WHAT IS BEING ASKED
Only lines with the string "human" are wanted. Pull them out of the data.

PROVIDED DATA
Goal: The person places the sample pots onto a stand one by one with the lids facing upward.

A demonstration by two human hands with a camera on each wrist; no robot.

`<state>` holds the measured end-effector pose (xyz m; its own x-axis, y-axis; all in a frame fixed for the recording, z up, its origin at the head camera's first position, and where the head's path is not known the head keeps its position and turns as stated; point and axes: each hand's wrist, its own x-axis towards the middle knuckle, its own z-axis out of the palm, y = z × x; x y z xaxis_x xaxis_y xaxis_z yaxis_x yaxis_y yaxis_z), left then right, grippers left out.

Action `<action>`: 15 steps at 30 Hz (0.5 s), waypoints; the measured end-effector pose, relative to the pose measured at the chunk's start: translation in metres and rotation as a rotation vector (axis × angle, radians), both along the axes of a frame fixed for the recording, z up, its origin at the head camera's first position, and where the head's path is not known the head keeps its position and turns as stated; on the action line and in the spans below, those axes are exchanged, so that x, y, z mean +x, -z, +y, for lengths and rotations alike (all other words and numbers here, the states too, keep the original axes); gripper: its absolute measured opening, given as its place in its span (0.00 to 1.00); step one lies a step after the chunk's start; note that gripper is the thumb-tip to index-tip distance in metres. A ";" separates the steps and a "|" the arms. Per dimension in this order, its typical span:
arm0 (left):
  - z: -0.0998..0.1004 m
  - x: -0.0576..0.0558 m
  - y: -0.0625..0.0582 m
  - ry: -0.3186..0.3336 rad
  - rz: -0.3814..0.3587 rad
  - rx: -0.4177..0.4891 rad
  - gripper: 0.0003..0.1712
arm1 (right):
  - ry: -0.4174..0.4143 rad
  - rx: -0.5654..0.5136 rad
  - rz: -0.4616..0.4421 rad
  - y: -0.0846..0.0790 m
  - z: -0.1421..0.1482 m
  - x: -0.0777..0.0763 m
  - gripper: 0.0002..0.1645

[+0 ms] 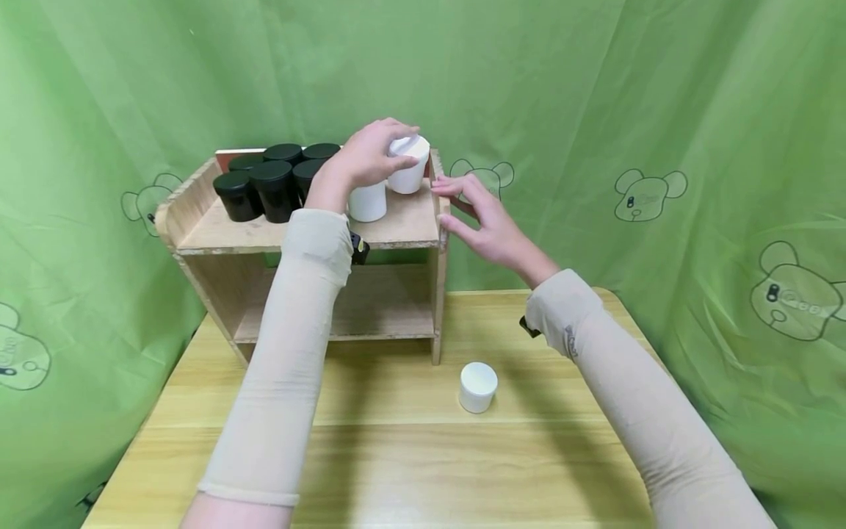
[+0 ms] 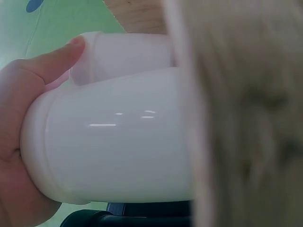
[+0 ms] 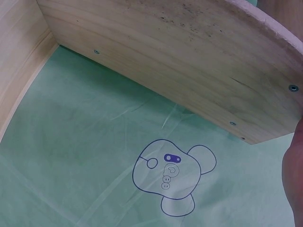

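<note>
My left hand grips a white lidded jar by its lid, at the right end of the wooden shelf's top board. In the left wrist view, the thumb presses on the rim of this jar. Just in front of it, under the palm, stands another white jar, partly covered by the hand. My right hand touches the shelf's right side panel with extended fingers and thumb, holding nothing. In the right wrist view, only a blurred bit of that hand shows beside the side panel.
Several black lidded jars stand together on the left part of the top board. A small white jar sits on the wooden table, right of the shelf's front. Green cloth hangs behind and at both sides.
</note>
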<state>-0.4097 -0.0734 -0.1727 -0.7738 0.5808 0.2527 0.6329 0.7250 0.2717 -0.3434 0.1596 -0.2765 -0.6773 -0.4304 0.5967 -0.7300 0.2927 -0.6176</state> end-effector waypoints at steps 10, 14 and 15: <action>0.003 -0.001 0.002 -0.005 -0.095 -0.010 0.37 | 0.007 -0.004 -0.025 -0.006 -0.004 0.014 0.24; 0.002 -0.001 0.002 -0.027 -0.107 -0.025 0.36 | 0.006 0.005 -0.034 -0.016 -0.007 0.028 0.24; 0.003 -0.001 0.001 -0.034 -0.105 -0.031 0.36 | 0.005 0.005 -0.033 -0.018 -0.008 0.031 0.24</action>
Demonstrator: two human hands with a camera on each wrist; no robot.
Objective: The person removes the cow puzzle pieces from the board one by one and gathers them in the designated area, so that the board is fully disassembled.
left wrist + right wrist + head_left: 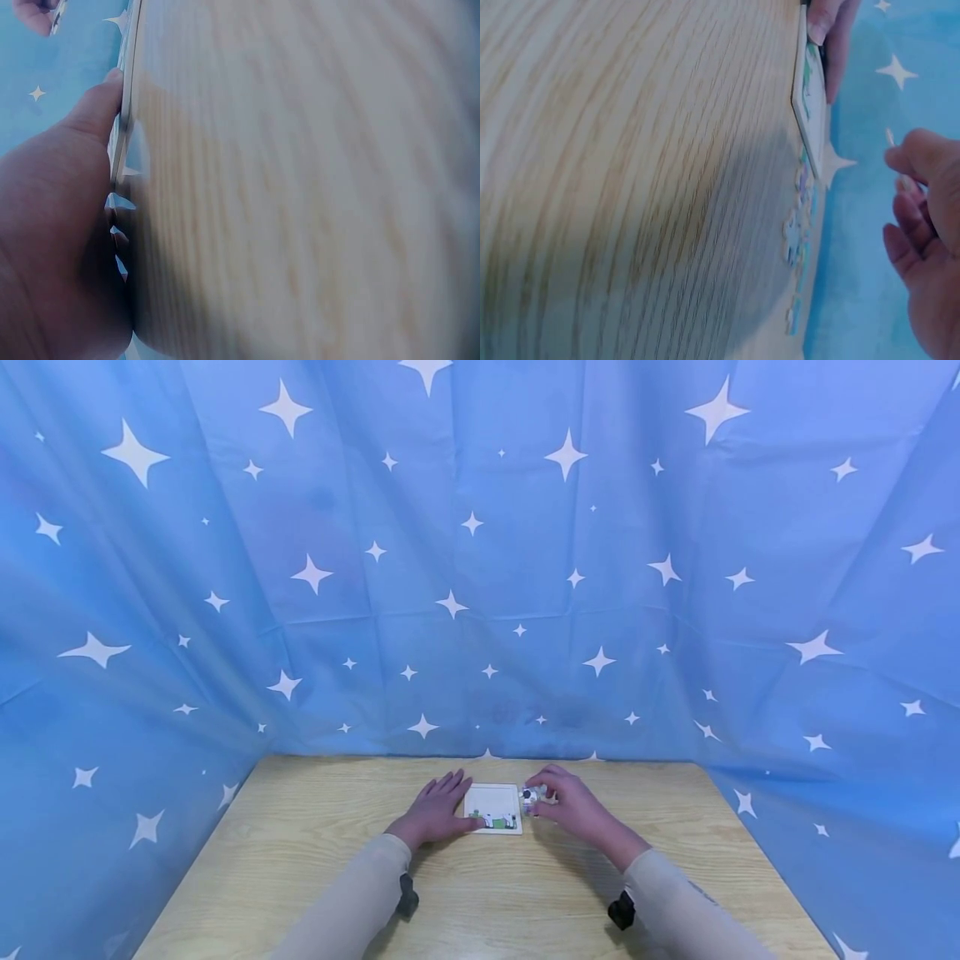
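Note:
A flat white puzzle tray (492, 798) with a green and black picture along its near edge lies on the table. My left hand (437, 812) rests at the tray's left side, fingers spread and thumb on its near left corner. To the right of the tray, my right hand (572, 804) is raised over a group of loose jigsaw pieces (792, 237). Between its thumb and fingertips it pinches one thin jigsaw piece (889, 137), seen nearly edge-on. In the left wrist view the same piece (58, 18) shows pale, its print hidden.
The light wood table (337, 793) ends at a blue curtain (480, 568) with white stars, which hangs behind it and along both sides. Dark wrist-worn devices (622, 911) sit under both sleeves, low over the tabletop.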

RESPONSE TO THE EXERCISE
A demonstration by two human hands with a camera on each wrist; no robot.
Demonstrator: two human hands with a camera on each wrist; no robot.

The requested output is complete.